Detection Methods for CVE-2026-7648
Indicators of Compromise
- Completed LearnPress course orders with a total of $0.00 for courses that have a non-zero list price.
- REST API requests to LearnPress course endpoints containing a quantity parameter equal to 0.
- New course enrollments by subscriber-level accounts immediately after registration, without corresponding payment gateway transactions.
- Discrepancies between LearnPress order counts and the merchant of record's payment processor records.
Detection Strategies
- Review WordPress and LearnPress order logs for orders whose subtotal equals zero but reference paid courses.
- Inspect web server access logs for POST requests to /wp-json/lp/v1/ course endpoints carrying quantity=0.
- Correlate user registration timestamps with subsequent enrollment events to flag suspicious sequences.
- Compare enrollment records against payment gateway settlement reports to identify unmatched enrollments.
Monitoring Recommendations
- Enable verbose logging for the LearnPress REST API and retain logs for at least 90 days.
- Alert on any HTTP request to LearnPress endpoints that contains numeric parameters set to zero or negative values.
- Monitor user role changes and bulk enrollment activity originating from a single IP address.
- Track week-over-week trends in zero-value orders to detect exploitation campaigns.
How to Mitigate CVE-2026-7648
Immediate Actions Required
- Update the LearnPress plugin to a version newer than 4.3.5 as soon as the vendor publishes a fixed release.
- Audit existing LearnPress orders for entries with a $0.00 total tied to paid courses and revoke unauthorized enrollments.

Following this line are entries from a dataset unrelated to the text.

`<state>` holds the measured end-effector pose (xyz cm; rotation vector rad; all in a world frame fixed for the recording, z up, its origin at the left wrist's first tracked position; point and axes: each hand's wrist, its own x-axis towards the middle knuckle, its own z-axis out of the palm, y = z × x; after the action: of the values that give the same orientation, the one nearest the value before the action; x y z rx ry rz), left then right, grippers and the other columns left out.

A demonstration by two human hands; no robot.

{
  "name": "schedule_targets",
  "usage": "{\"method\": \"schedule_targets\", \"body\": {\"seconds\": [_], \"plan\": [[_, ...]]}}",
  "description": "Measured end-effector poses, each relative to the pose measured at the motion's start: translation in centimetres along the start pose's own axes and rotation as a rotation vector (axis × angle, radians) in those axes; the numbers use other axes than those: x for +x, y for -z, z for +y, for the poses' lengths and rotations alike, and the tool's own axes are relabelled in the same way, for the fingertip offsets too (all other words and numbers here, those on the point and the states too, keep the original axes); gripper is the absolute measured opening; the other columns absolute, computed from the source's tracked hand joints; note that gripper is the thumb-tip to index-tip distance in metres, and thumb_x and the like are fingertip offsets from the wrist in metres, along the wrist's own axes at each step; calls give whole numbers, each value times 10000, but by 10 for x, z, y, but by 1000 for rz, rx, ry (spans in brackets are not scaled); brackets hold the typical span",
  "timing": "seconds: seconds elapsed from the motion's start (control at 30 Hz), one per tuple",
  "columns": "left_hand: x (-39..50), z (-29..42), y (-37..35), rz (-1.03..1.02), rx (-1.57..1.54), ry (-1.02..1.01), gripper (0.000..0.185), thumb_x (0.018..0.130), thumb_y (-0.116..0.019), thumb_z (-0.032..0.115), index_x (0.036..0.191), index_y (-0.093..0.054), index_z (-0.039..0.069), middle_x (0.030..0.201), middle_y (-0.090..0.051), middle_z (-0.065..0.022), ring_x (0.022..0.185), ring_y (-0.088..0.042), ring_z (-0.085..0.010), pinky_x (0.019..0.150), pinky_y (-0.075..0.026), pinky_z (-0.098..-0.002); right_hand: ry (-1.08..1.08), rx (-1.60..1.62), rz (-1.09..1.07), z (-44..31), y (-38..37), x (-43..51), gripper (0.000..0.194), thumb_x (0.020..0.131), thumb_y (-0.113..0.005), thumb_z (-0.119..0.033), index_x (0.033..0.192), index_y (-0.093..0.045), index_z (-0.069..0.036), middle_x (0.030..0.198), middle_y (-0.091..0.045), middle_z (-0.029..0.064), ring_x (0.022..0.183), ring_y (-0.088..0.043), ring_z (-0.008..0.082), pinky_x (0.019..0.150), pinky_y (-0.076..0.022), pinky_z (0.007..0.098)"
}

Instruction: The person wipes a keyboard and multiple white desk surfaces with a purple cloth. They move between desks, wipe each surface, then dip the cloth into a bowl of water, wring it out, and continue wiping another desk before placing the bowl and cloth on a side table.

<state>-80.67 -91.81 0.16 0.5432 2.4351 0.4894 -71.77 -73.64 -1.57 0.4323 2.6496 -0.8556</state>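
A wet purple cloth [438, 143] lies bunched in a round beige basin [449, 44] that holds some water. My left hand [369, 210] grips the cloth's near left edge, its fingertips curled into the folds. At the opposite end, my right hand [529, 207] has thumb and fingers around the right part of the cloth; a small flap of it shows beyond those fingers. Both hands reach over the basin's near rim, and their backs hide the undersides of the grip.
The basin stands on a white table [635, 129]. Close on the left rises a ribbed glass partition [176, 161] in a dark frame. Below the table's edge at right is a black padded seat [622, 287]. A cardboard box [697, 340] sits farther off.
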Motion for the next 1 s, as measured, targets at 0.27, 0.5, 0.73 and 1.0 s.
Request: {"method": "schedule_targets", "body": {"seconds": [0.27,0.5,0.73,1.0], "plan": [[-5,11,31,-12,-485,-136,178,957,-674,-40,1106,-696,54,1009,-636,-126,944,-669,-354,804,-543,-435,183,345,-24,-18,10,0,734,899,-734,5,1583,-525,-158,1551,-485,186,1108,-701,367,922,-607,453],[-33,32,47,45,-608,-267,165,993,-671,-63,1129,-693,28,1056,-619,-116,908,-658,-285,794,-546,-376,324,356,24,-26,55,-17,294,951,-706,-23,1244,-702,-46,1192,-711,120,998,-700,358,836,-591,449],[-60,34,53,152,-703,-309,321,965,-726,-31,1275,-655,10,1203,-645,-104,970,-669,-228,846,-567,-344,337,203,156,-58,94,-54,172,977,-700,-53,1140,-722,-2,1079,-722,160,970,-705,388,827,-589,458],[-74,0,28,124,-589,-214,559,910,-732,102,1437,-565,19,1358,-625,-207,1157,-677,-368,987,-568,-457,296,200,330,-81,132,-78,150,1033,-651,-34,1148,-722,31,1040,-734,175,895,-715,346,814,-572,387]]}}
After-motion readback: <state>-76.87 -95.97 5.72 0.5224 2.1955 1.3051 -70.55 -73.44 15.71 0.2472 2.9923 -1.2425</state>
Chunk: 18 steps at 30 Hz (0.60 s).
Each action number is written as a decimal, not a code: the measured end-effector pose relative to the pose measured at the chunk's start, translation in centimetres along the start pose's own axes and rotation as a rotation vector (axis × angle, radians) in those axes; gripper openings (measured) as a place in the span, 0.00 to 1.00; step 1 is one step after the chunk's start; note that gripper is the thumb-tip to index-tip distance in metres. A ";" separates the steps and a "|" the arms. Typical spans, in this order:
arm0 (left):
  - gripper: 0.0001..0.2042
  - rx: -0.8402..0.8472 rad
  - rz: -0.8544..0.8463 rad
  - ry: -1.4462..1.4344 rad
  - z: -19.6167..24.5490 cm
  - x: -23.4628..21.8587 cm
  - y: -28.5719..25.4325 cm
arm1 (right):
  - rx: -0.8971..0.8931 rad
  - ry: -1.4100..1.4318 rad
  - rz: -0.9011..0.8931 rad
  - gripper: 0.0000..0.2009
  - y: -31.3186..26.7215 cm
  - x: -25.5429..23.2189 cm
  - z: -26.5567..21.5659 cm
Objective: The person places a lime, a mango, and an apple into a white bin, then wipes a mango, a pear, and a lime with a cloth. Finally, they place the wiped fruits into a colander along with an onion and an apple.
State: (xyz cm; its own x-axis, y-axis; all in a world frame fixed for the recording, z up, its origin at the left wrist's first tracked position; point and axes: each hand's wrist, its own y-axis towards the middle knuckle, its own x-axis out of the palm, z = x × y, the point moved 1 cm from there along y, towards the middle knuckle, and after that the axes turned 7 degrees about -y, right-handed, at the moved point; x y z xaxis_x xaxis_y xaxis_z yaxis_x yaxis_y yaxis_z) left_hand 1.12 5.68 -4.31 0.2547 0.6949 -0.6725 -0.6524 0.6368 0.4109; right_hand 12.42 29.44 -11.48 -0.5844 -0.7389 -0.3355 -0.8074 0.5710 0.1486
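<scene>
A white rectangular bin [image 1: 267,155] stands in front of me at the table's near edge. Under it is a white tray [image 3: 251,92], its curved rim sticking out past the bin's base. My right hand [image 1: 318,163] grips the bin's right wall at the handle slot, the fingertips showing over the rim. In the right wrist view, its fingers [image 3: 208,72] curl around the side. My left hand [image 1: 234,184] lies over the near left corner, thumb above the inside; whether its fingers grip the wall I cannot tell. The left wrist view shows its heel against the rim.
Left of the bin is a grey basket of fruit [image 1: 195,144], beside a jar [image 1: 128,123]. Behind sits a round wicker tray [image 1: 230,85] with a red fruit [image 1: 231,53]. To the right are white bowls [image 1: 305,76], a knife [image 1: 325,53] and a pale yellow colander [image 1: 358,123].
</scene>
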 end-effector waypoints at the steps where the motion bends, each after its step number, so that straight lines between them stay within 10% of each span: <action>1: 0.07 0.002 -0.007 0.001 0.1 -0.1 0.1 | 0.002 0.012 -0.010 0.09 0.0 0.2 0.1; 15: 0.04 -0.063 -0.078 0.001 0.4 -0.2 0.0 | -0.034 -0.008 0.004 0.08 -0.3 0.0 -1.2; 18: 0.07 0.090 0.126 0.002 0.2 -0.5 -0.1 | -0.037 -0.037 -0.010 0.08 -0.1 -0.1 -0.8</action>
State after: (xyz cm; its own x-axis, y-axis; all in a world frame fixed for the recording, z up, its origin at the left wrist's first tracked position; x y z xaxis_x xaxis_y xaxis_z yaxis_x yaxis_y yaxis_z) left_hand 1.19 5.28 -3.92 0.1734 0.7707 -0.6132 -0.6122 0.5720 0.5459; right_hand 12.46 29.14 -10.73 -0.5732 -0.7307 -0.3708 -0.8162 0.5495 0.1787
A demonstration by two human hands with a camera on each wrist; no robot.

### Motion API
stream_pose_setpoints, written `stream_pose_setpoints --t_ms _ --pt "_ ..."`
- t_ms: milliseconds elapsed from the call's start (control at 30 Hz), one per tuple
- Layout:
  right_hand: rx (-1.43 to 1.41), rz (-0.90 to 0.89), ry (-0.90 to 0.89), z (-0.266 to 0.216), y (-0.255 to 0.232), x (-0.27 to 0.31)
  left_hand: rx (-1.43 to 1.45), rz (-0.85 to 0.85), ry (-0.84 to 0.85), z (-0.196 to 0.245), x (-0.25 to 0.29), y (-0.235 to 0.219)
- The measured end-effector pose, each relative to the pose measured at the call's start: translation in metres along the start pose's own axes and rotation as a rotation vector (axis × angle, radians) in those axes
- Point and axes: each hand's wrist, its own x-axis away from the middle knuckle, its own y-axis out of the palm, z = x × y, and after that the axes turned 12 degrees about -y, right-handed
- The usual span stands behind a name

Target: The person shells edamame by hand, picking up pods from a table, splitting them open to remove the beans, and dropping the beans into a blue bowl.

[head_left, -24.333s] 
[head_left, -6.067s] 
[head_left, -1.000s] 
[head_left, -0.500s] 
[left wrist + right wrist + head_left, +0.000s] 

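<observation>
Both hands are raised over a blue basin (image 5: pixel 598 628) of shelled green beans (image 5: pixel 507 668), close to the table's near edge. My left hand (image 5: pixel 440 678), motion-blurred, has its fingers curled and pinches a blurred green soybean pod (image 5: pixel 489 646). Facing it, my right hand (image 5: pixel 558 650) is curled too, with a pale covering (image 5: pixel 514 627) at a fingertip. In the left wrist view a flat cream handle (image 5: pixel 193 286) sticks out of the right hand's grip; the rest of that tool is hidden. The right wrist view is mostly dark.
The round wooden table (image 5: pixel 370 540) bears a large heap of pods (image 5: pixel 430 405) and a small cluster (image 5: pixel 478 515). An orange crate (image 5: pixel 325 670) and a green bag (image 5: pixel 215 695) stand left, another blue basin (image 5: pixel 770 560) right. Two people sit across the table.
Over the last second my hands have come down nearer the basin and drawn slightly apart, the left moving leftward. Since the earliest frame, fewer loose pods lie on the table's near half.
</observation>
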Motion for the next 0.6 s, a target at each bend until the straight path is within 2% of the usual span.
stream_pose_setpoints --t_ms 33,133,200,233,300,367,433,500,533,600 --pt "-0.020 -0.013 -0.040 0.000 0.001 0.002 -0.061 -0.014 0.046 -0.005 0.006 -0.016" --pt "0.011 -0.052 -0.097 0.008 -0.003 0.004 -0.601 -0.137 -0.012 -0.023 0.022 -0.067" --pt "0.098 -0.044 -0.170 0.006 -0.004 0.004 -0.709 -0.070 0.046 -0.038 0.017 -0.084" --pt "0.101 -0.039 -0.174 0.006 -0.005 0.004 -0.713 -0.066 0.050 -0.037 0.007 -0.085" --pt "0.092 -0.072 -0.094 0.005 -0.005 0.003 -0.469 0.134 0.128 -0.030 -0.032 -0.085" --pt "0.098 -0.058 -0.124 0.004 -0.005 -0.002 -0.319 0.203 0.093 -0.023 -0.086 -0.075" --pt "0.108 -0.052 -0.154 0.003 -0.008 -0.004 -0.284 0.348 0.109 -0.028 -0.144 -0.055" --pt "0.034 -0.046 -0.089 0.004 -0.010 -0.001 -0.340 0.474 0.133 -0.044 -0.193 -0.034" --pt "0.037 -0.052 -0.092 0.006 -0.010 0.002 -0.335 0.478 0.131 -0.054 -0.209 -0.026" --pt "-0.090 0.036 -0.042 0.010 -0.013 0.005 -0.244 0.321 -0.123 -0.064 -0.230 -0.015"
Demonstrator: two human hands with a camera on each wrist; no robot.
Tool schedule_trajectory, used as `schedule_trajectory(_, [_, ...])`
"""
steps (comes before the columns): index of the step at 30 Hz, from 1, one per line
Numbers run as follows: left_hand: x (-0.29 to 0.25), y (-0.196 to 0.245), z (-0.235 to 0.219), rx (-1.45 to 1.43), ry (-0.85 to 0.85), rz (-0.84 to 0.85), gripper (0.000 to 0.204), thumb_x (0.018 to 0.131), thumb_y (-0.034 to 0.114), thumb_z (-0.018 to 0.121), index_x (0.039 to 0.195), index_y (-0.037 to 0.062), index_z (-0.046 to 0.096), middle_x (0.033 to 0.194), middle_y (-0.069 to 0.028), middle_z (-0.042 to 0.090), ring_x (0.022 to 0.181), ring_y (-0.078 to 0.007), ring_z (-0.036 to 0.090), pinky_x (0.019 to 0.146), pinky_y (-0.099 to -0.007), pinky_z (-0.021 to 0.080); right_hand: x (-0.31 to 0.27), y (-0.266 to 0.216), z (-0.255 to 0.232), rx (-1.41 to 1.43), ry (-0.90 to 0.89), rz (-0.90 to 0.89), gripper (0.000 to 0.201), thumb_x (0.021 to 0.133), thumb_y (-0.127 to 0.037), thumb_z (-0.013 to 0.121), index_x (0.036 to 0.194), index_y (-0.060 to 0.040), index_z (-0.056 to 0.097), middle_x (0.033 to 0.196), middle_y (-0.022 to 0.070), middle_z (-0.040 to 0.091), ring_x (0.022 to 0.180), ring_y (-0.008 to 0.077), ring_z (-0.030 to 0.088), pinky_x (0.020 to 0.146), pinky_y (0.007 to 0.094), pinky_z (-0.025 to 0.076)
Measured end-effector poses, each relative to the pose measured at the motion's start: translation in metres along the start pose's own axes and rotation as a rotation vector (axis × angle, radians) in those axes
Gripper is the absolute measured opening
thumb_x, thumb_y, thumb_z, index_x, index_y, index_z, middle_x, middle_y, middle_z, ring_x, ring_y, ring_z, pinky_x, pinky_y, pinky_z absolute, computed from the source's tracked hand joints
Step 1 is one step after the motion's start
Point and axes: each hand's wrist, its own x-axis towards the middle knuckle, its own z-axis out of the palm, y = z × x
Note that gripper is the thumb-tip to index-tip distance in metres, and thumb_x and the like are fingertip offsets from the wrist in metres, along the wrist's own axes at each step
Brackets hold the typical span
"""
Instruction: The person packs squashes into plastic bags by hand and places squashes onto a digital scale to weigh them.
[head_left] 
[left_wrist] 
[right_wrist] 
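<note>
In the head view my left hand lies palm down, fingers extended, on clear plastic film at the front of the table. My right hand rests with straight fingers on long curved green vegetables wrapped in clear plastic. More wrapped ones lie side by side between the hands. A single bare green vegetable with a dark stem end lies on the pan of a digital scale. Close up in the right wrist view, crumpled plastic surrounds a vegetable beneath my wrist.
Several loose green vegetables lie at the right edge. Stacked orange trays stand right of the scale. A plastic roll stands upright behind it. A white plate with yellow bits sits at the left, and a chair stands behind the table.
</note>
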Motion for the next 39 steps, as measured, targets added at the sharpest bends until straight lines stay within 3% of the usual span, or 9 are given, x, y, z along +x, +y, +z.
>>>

- Restrict new user self-registration on WordPress sites that rely on LearnPress for paid content where feasible.
- Rotate any administrative credentials if unauthorized course access is confirmed.
Patch Information
The vendor fix is tracked in the WordPress LearnPress Changeset. Site administrators should install the patched version of LearnPress through the WordPress plugin updater and verify the version reported in the WordPress admin matches a release later than 4.3.5. Refer to the Wordfence Vulnerability Report for the authoritative fix version.
Workarounds
- Deploy a Web Application Firewall (WAF) rule that blocks requests to LearnPress REST endpoints containing quantity values less than or equal to zero.
- Temporarily disable the LearnPress plugin on sites that cannot apply the patch immediately and serve paid courses through an alternate channel.
- Force manual administrator approval for new course enrollments until the patch is deployed.
- Restrict access to the LearnPress REST API to authenticated sessions that have completed a verified payment workflow.
# Example WAF rule (ModSecurity) to block zero-quantity cart requests
SecRule REQUEST_URI "@contains /wp-json/lp/v1/" \
"chain,phase:2,deny,status:403,id:1026764801,\
msg:'LearnPress CVE-2026-7648 payment bypass attempt'"
SecRule ARGS:quantity "@le 0" "t:none"
Disclaimer: This content was generated using AI. While we strive for accuracy, please verify critical information with official sources.